The leap, days, and monthdays vectors identify leap years, count the corrrect number of days in each year, and have the number of days in the month in non-leap years, respectively. We need each of these to get the elapsed time in the year for each day. The columns in the data set are the month, day, year, and average temperature (in Fahrenheit). The years are renumbered, since we'll use them as indexes later.

The yearpart() function, below, counts the proportion of days elapsed.

yearpart = function(daytvec,yeardays,mdays=monthdays){
part = (sum(mdays[1:(daytvec[1]-1)],
(daytvec[1] > 2) * (yeardays[daytvec[3]]==366))
+ daytvec[2] - ((daytvec[1] == 1)*31)) / yeardays[daytvec[3]]
return(part)
}

The daytvec argument to the function will be a row from the data set. The function works by first summing the days in the months that have passed (,sum(mdays[1:(daytvec[1]-1)]) adding one if it's February and a leap year ((daytvec[1] > 2) * (yeardays[daytvec[3]]==366))). Then the days passed so far in the current month are added. Finally, we subtract the length of January, if it's January. This is needed, because sum(1:0) = 1, the result of which is that that January is counted as a month that has "passed" when the sum() function quoted above is calculated for January days. Finally, we just divide by the number of days in the current year.

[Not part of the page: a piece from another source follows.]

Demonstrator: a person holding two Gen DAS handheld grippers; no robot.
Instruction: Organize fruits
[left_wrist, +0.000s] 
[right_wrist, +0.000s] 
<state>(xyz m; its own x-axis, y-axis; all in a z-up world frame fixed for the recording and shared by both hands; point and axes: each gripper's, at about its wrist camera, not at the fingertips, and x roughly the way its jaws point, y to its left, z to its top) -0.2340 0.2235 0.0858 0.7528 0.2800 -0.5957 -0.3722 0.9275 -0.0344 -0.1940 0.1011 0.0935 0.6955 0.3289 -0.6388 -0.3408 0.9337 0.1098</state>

The rest is fairy simple. We calculate the radians as the portion of the year passed * 2 * pi, using the apply() function to repeat across the rows of the data set. Then we make matrices with time before and time since this winter started, admittedly with some ugly logical expressions (section 1.14.11), and use the radian.plot() function to make the plots. The options to the function are fairly self-explanatory.

temp2 = as.matrix(temp1)
radians = 2* pi * apply(temp2,1,yearpart,days,monthdays)

t3old = matrix(c(temp1$V4[temp1$V4 != -99 & ((temp1$V3 < 18) | (temp1$V2 < 12))],
radians[temp1$V4 != -99 & ((temp1$V3 < 18) | (temp1$V2 < 2))]),ncol=2)

t3now= matrix(c(temp1$V4[temp1$V4 != -99 &
((temp1$V3 == 18) | (temp1$V3 == 17 & temp1$V1 == 12))],
radians[temp1$V4 != -99 & ((temp1$V3 == 18) |
(temp1$V3 == 17 & temp1$V1 == 12))]),ncol=2)
# from plottrix library
radial.plot(t3old[,1],t3old[,2],rp.type="s", point.col = 2, point.symbols=46,
clockwise=TRUE, start = pi/2, label.pos = (1:12)/6 * (pi),
labels=c("February 1","March 1","April 1","May 1","June 1",
"July 1","August 1","September 1","October 1","November 1",
"December 1","January 1"), radial.lim=c(-20,10,40,70,100))

radial.plot(t3now[,1],t3now[,2],rp.type="s", point.col = 1, point.symbols='*',
clockwise=TRUE, start = pi/2, add=TRUE, radial.lim=c(-20,10,40,70,100))

The result is shown at the top. The dots (point.symbol is like pch so 20 is a point (section 5.2.2) show the older data, while the asterisks are the current winter. An alternate plot can be created with the rp.type="p" option, which makes a line plot. The result is shown below, but the lines connecting the dots get most of the ink and are not what we care about today.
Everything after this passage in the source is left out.